■ **YOUR GOAL**: Your answer should be every line of the records that contains the word "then", copied as it stands.

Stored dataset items
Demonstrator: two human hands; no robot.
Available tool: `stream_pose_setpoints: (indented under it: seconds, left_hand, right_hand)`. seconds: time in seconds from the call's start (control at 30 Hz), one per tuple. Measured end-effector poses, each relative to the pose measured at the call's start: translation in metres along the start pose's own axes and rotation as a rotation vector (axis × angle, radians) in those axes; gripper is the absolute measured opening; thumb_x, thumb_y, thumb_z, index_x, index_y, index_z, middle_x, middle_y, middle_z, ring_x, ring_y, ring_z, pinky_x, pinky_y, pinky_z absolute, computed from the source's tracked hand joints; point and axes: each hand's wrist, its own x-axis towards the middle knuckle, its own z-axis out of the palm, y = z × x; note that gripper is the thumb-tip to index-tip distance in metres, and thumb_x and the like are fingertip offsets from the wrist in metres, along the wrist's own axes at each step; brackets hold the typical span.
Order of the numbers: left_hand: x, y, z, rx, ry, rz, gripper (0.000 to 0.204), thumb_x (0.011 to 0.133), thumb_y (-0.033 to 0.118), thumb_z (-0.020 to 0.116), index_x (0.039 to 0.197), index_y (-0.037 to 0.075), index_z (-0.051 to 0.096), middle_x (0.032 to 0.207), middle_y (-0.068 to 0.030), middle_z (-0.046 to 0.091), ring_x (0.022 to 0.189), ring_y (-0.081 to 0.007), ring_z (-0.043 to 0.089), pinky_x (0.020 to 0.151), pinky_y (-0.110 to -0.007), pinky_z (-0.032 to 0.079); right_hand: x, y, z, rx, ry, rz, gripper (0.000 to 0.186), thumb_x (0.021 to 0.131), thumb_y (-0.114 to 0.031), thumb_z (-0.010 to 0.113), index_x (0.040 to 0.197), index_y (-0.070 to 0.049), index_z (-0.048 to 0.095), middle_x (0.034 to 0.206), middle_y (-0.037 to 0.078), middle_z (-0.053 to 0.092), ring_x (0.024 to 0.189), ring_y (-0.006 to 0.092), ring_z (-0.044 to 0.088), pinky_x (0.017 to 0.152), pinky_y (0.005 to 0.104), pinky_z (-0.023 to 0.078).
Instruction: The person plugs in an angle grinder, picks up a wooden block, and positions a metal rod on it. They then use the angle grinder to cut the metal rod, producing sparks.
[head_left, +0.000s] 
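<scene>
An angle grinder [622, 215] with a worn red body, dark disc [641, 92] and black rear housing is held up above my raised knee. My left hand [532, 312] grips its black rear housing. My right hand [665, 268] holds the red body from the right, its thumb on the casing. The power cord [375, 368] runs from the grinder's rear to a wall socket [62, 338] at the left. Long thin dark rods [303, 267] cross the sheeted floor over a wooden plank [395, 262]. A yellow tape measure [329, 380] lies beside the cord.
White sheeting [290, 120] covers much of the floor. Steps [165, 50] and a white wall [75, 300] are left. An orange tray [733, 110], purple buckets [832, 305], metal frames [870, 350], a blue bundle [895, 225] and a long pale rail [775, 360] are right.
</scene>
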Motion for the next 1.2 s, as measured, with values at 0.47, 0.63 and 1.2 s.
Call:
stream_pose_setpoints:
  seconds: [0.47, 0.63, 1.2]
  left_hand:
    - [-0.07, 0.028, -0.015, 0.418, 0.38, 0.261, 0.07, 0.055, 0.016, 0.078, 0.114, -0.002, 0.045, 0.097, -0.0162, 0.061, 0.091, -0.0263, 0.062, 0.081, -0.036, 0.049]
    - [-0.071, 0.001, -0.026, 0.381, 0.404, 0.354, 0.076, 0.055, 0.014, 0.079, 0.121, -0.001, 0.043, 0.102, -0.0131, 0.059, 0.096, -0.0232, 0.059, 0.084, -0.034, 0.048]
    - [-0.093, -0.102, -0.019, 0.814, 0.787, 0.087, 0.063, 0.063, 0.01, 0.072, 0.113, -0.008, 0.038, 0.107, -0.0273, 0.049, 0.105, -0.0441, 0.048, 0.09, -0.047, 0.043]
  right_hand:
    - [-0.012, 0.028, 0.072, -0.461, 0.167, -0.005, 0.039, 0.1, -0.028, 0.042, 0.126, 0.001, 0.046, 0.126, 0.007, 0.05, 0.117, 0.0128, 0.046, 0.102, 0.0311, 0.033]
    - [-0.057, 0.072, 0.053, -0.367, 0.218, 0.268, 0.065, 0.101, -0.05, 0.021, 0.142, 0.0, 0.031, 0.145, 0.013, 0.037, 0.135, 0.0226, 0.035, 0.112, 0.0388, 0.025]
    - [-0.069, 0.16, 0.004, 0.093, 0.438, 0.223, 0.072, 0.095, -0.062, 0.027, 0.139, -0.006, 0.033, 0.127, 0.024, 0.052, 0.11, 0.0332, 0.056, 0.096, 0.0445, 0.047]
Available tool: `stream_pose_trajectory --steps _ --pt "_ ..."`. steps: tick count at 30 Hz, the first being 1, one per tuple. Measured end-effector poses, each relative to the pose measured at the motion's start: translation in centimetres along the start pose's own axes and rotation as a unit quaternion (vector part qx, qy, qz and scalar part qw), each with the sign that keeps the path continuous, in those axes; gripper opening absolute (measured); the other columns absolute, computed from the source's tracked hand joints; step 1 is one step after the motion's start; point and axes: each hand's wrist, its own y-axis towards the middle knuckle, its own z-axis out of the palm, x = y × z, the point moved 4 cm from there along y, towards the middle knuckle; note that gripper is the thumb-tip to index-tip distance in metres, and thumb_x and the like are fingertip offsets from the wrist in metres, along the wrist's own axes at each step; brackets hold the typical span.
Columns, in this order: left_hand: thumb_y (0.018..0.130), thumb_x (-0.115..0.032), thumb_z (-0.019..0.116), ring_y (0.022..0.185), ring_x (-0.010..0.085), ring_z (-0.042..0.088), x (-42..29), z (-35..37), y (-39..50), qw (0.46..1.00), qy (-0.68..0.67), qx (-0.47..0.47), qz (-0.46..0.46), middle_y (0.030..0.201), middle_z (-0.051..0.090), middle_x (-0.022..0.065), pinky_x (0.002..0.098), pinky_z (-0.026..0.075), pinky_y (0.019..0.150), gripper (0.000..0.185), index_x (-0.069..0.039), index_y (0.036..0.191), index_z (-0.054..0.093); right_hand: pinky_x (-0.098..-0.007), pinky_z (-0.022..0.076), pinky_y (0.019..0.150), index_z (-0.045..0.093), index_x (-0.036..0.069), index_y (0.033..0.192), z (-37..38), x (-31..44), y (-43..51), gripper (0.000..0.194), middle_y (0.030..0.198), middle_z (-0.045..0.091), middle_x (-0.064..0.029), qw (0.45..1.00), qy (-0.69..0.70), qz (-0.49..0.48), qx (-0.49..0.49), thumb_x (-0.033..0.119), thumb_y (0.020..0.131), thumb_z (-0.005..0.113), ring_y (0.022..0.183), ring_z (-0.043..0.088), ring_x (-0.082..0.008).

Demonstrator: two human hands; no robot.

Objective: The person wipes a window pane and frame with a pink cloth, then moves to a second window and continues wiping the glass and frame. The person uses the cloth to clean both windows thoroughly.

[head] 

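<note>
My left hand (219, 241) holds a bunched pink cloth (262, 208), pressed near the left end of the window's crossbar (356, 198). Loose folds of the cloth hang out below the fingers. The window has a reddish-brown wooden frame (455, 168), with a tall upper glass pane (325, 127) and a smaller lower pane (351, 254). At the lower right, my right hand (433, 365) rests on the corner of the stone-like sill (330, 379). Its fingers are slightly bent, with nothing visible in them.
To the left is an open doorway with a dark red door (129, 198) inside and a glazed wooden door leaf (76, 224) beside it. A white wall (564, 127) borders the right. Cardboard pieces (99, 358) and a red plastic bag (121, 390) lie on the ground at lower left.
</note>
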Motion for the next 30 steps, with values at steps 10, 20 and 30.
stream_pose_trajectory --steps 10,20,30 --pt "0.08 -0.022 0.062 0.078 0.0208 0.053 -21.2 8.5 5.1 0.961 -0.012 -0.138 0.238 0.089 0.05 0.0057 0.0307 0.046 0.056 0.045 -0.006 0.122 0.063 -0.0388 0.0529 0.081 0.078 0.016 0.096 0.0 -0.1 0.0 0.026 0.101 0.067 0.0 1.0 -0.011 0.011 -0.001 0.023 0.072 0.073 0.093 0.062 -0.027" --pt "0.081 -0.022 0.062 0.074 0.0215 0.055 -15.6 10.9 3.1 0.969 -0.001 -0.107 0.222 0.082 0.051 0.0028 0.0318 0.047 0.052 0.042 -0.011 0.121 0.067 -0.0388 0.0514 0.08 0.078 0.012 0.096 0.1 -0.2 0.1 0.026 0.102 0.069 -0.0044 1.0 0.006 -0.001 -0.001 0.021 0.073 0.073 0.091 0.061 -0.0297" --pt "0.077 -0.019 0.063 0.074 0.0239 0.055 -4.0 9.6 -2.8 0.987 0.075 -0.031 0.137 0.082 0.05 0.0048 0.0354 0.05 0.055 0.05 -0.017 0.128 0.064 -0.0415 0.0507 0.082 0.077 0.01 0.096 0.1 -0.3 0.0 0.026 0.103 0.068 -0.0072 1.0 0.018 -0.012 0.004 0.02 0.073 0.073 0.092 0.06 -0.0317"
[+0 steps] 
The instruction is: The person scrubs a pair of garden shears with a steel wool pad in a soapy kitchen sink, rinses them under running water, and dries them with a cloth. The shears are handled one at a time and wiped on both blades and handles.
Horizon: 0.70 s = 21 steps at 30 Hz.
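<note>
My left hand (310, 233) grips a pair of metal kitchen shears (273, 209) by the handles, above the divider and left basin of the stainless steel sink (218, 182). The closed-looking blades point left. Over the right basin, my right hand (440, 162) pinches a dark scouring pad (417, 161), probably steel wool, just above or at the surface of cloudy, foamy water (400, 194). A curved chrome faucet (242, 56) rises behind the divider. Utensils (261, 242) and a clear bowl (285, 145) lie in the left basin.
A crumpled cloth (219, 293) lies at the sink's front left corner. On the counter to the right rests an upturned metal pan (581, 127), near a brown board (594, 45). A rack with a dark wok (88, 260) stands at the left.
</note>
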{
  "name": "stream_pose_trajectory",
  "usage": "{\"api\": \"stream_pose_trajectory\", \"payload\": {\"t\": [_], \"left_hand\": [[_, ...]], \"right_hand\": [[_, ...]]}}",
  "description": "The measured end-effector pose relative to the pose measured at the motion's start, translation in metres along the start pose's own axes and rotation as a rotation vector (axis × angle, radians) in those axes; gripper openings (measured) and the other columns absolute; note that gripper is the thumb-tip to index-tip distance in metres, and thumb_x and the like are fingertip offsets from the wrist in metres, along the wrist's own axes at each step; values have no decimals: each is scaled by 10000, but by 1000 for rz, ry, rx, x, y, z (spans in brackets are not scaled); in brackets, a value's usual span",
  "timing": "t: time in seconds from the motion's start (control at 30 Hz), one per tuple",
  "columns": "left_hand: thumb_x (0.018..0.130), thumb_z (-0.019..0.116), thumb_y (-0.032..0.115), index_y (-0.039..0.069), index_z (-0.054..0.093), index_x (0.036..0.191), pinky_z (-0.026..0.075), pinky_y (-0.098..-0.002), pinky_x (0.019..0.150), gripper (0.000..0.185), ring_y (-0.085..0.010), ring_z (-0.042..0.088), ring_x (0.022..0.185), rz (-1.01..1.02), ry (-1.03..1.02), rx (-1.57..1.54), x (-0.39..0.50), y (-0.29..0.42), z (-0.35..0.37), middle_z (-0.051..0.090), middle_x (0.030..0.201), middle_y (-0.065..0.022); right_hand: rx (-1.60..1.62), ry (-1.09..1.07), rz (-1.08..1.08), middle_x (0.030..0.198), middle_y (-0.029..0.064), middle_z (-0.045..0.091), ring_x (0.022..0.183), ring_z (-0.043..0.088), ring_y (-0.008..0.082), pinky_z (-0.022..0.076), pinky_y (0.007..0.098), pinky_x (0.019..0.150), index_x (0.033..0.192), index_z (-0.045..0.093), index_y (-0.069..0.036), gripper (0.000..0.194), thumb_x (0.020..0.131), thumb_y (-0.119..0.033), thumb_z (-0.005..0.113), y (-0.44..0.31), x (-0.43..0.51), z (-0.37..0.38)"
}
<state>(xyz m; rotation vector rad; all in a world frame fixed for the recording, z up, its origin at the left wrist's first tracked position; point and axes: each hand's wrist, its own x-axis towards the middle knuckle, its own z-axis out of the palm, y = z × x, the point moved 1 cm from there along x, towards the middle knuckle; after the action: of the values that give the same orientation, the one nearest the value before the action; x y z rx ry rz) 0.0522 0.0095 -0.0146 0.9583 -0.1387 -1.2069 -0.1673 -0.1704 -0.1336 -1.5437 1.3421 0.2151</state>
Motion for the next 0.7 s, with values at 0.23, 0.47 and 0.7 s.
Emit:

■ **OUTPUT FOR THIS EXERCISE**:
Instruction: The person plugs in an angle grinder, picks up a wooden block, and positions a metal rod on it. They then use the angle grinder to cut the metal rod, producing sparks.
Objective: The person wipes a window pane and frame with a pink cloth, then moves to a second window and continues wiping the glass and frame. The person uses the cloth to clean both windows thoroughly.

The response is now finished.